In response to Tuesday’s budget, economists have brought forward their forecasts for the next cash rate increase, with Goldman Sachs economists predicting a first cash rate hike in August, with three more to follow.
Further, cost-of-living relief from the budget, such as the $420 increase for the low- and middle-income tax offset (LMITO), the $250 one-off relief for pensioners and others on government payments, and changes to the fuel excise to reduce fuel prices, may put “upward pressure on wages and inflation”, said UBS senior economist, George Tharenou.
For existing and aspiring homeowners, this means that they may need to prepare themselves for higher interest rates on home loans sooner rather than later.
How to prepare for rising interest rates
While it’s expected that interest rates should fluctuate over a 20-30 year home loan, it’s worth mentioning that not only are household debt levels at concerning highs thanks to record-breaking property values, but the cash rate has not increased since November 2010.

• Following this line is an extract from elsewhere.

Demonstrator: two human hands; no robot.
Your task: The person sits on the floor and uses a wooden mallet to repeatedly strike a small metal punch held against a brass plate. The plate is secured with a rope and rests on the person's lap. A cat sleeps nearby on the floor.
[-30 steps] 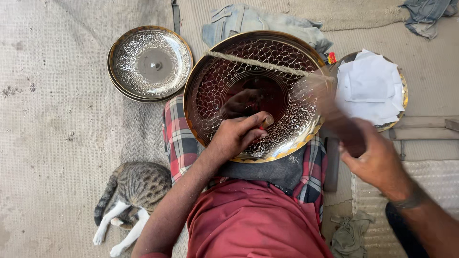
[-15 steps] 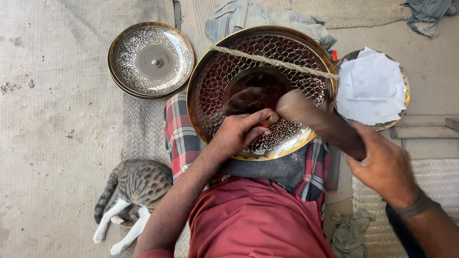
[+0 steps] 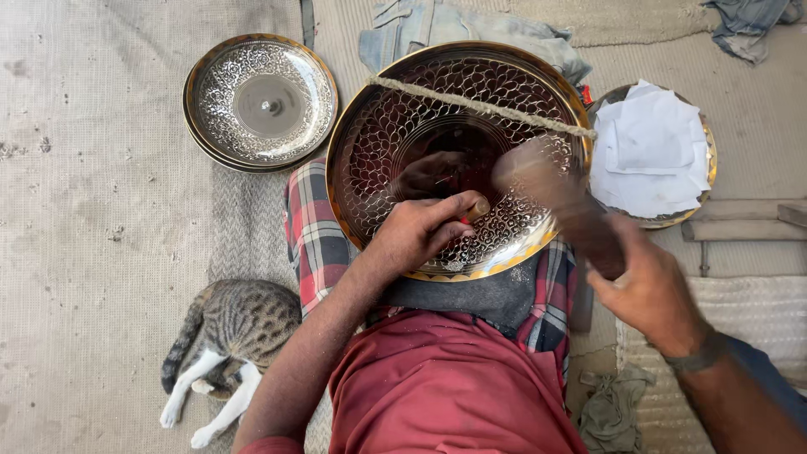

This means there is an entire generation of homeowners with potentially large home loans who have never experienced an interest rate hike. Thankfully, there are actions you may consider taking now to help you prepare your household finances for higher interest rates and mortgage repayments.
Firstly, if you’re a would-be buyer or you’re looking to refinance, you may want to consider if fixing your interest rate could offer some budgetary relief. One of the advantages of a fixed rate home loan is that your interest rate is locked in for a set period of time, typically 1-5 years. This can offer some stability for your budget, as your repayments will not change during this fixed period, even if the cash rate continues to hike. You could also consider splitting your interest rate between both fixed and variable repayments, if this better suits your goals and financial situation.
Next, you may want to consider if your budget will allow you to take advantage of any home loan features you may have, such as an offset account or making extra repayments without penalty. Funds deposited into your offset account may help to reduce the interest payable on your mortgage. And any additional repayments or lump-sum deposits into your mortgage can go a long way in chipping away at your loan principal.
Further, if you’ve done the repayment calculations and are concerned you may struggle to afford multiple interest rate hikes, it may be worth considering refinancing.